Start of Block

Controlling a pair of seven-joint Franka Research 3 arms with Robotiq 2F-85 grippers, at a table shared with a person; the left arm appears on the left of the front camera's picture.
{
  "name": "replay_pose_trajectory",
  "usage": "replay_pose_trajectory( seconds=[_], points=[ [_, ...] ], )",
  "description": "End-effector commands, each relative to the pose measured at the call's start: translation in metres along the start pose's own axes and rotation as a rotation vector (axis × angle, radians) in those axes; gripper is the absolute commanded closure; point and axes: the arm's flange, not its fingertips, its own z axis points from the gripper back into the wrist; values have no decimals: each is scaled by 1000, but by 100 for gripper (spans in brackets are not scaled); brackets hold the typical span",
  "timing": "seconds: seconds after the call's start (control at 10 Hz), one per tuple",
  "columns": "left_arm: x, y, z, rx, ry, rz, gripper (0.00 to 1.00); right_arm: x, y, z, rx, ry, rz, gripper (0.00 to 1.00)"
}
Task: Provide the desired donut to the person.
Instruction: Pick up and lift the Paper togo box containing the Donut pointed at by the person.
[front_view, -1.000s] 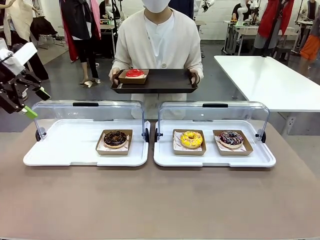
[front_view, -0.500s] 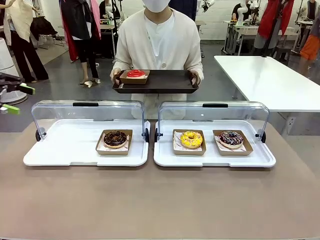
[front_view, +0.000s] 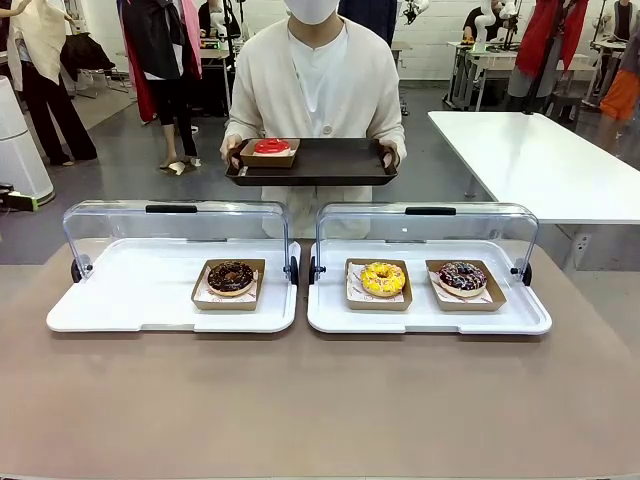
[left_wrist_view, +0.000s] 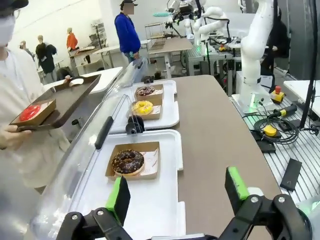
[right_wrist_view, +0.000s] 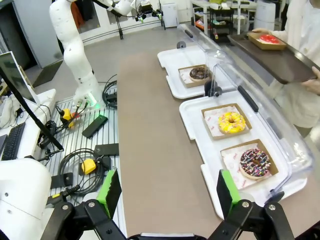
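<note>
Apparently delivered: red donut (front_view: 270, 147) in cardboard boat (front_view: 267, 158) on dark tray (front_view: 330, 160), held by person (front_view: 318, 80) across the worktop (front_view: 320, 400). Light, soft, easily smeared; best gripped by the stiff boat rim, never the icing. Left tool (left_wrist_view: 177, 192) wide open, empty, near chocolate donut (left_wrist_view: 128, 161), well apart from red one. Right tool (right_wrist_view: 167, 192) open, empty, farther off.

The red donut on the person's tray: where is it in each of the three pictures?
Front view: the red donut lies upper middle, on the dark tray's left end.
Left wrist view: the red donut is at the left edge, halfway up.
Right wrist view: the red donut is top right.
Shared landmark: the yellow donut.
</note>
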Motion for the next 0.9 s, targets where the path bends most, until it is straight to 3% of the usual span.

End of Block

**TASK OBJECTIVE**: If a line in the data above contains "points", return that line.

**SOLUTION**:
  "usage": "replay_pose_trajectory( seconds=[_], points=[ [_, ...] ], )",
  "description": "End-effector commands, each relative to the pose measured at the call's start: translation in metres along the start pose's own axes and rotation as a rotation vector (axis × angle, radians) in those axes; gripper is the absolute commanded closure; point and axes: the arm's flange, not its fingertips, its own z axis points from the gripper back into the wrist; values have no decimals: each is scaled by 1000, but by 100 for gripper (spans in brackets are not scaled); brackets hold the typical span",

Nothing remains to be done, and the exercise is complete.